» Exercise goal
Repeat exactly the lines of the entries below from the one with "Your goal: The" through the one with "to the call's", both ends included, and nothing else.

[Data entries]
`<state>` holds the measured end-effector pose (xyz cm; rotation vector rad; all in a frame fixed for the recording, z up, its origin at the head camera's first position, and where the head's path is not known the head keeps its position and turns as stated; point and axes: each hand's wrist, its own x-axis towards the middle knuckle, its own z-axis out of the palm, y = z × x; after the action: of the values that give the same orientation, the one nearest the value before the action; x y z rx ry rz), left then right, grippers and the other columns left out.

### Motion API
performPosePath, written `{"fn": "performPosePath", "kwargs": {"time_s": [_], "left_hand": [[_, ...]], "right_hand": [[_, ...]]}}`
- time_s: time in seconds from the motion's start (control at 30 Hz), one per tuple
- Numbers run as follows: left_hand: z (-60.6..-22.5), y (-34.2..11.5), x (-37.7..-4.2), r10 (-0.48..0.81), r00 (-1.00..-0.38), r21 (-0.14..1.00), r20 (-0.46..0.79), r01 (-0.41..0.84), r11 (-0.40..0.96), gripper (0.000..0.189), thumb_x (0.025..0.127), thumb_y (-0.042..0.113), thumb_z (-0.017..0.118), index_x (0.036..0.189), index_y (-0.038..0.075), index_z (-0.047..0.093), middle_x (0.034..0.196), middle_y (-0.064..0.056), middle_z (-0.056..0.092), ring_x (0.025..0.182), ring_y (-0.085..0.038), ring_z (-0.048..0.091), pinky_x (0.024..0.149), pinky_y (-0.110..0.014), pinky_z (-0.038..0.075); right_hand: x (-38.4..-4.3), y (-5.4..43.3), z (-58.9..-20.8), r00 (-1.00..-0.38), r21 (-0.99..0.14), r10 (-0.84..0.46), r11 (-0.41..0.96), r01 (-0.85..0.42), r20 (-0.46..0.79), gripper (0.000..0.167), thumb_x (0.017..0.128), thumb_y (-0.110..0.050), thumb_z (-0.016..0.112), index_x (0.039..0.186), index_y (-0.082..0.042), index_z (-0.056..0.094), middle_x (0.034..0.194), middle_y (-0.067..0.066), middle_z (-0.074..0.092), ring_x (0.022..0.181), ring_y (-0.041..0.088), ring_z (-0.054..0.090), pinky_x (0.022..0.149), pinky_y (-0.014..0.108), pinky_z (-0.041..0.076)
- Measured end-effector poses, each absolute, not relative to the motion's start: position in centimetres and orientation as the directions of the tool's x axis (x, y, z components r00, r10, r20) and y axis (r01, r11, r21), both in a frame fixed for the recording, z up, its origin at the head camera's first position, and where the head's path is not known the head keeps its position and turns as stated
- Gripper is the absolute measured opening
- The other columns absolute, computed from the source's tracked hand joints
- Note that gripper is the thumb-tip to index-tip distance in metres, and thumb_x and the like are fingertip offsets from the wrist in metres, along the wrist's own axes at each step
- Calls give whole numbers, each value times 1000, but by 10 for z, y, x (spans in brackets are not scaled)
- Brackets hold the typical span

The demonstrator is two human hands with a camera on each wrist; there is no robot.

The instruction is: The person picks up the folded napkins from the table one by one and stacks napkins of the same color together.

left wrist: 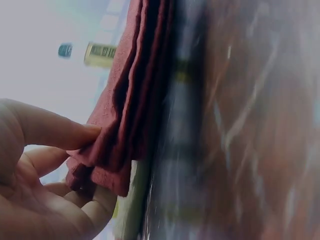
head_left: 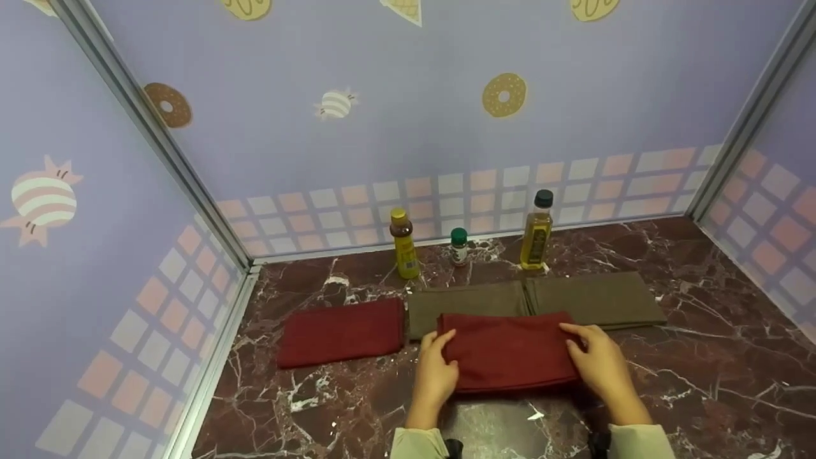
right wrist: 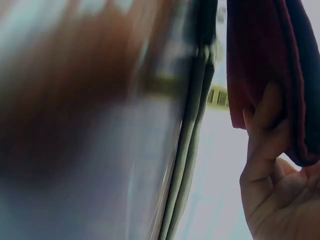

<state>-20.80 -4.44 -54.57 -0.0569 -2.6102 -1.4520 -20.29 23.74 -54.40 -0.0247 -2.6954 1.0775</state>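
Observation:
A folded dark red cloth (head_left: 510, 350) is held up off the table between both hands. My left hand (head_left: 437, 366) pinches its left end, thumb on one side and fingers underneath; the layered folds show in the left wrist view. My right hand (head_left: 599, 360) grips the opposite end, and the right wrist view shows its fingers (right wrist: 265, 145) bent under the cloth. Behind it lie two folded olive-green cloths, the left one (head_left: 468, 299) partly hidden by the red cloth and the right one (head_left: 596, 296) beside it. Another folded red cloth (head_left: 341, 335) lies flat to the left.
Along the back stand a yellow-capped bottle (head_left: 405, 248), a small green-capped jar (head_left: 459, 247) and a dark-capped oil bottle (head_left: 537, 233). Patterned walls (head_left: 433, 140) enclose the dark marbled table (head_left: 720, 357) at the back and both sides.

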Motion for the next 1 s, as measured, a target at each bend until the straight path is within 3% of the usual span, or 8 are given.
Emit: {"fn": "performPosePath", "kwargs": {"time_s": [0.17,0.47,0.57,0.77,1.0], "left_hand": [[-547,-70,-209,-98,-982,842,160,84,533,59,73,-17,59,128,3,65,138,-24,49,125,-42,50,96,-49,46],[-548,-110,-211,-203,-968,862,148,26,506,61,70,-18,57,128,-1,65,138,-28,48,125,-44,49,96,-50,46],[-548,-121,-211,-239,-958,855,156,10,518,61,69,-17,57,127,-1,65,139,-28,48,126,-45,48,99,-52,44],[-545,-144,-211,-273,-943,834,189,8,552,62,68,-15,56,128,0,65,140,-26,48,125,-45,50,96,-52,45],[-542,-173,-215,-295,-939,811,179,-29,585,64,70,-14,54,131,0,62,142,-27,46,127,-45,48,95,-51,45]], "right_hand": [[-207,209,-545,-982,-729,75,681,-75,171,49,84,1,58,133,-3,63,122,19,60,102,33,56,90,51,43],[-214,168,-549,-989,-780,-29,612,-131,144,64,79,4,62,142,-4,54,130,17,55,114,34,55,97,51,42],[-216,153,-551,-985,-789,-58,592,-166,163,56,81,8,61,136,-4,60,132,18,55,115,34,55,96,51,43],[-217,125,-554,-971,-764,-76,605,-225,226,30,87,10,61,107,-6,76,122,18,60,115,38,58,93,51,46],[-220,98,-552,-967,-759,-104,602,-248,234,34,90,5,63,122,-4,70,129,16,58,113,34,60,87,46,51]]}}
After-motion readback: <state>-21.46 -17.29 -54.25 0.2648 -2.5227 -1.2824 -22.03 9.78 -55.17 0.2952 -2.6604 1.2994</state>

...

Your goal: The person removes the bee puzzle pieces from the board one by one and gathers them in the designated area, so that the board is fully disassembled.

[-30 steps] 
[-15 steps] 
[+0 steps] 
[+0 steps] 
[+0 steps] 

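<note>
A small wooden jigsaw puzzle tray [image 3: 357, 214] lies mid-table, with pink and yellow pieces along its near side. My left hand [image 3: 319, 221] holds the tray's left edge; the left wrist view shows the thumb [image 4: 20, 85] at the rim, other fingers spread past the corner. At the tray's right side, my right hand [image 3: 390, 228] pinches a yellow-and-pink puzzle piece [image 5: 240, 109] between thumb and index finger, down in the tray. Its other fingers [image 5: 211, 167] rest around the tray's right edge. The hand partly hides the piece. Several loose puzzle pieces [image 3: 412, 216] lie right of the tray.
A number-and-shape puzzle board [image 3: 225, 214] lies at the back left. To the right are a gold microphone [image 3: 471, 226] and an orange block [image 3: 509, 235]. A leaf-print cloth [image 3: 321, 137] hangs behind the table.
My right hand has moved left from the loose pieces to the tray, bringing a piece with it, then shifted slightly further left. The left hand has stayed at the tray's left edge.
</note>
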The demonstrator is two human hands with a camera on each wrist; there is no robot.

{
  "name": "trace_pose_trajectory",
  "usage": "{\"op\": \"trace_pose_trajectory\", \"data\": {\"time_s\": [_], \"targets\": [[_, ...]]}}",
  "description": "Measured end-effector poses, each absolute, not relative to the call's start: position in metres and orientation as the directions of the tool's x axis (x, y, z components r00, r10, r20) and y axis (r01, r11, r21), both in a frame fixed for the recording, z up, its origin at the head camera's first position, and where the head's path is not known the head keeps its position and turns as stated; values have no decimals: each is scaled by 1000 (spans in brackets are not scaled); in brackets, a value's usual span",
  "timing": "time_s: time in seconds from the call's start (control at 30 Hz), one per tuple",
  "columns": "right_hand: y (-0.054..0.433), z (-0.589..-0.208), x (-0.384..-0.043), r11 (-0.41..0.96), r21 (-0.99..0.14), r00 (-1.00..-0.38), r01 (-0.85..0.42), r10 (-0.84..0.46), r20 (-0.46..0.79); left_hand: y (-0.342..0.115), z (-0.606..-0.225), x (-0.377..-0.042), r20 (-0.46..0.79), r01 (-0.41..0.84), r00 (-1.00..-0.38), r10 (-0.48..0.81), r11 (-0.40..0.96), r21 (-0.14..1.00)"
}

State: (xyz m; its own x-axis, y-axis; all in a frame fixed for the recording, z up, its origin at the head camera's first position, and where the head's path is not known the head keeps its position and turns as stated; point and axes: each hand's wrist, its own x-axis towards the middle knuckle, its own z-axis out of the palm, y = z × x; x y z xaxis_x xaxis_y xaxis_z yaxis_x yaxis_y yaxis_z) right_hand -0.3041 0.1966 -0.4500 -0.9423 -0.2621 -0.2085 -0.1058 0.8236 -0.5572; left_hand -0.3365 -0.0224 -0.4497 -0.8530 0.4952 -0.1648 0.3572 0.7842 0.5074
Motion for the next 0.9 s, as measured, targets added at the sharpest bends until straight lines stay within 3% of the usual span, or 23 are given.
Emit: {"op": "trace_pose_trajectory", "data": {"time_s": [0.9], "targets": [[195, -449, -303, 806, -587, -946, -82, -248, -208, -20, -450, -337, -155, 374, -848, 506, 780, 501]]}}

» Final answer
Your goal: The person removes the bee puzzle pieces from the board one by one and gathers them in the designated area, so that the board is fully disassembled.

[-30 steps] 
[-15 steps] 
[+0 steps] 
[+0 steps] 
[+0 steps] 

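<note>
A small wooden jigsaw puzzle tray [image 3: 357, 214] lies mid-table, with pink and yellow pieces along its near side. My left hand [image 3: 319, 221] holds the tray's left edge; the left wrist view shows the thumb [image 4: 20, 85] at the rim, other fingers spread past the corner. At the tray's right side, my right hand [image 3: 390, 228] pinches a yellow-and-pink puzzle piece [image 5: 240, 109] between thumb and index finger, down in the tray. Its other fingers [image 5: 211, 167] rest around the tray's right edge. The hand partly hides the piece. Several loose puzzle pieces [image 3: 412, 216] lie right of the tray.
A number-and-shape puzzle board [image 3: 225, 214] lies at the back left. To the right are a gold microphone [image 3: 471, 226] and an orange block [image 3: 509, 235]. A leaf-print cloth [image 3: 321, 137] hangs behind the table.
My right hand has moved left from the loose pieces to the tray, bringing a piece with it, then shifted slightly further left. The left hand has stayed at the tray's left edge.
</note>
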The demonstrator is two human hands with a camera on each wrist; there is no robot.

{
  "name": "trace_pose_trajectory",
  "usage": "{\"op\": \"trace_pose_trajectory\", \"data\": {\"time_s\": [_], \"targets\": [[_, ...]]}}",
  "description": "Measured end-effector poses, each absolute, not relative to the call's start: position in metres and orientation as the directions of the tool's x axis (x, y, z components r00, r10, r20) and y axis (r01, r11, r21), both in a frame fixed for the recording, z up, its origin at the head camera's first position, and where the head's path is not known the head keeps its position and turns as stated; values have no decimals: each is scaled by 1000 (spans in brackets are not scaled); in brackets, a value's usual span",

No more output is needed here.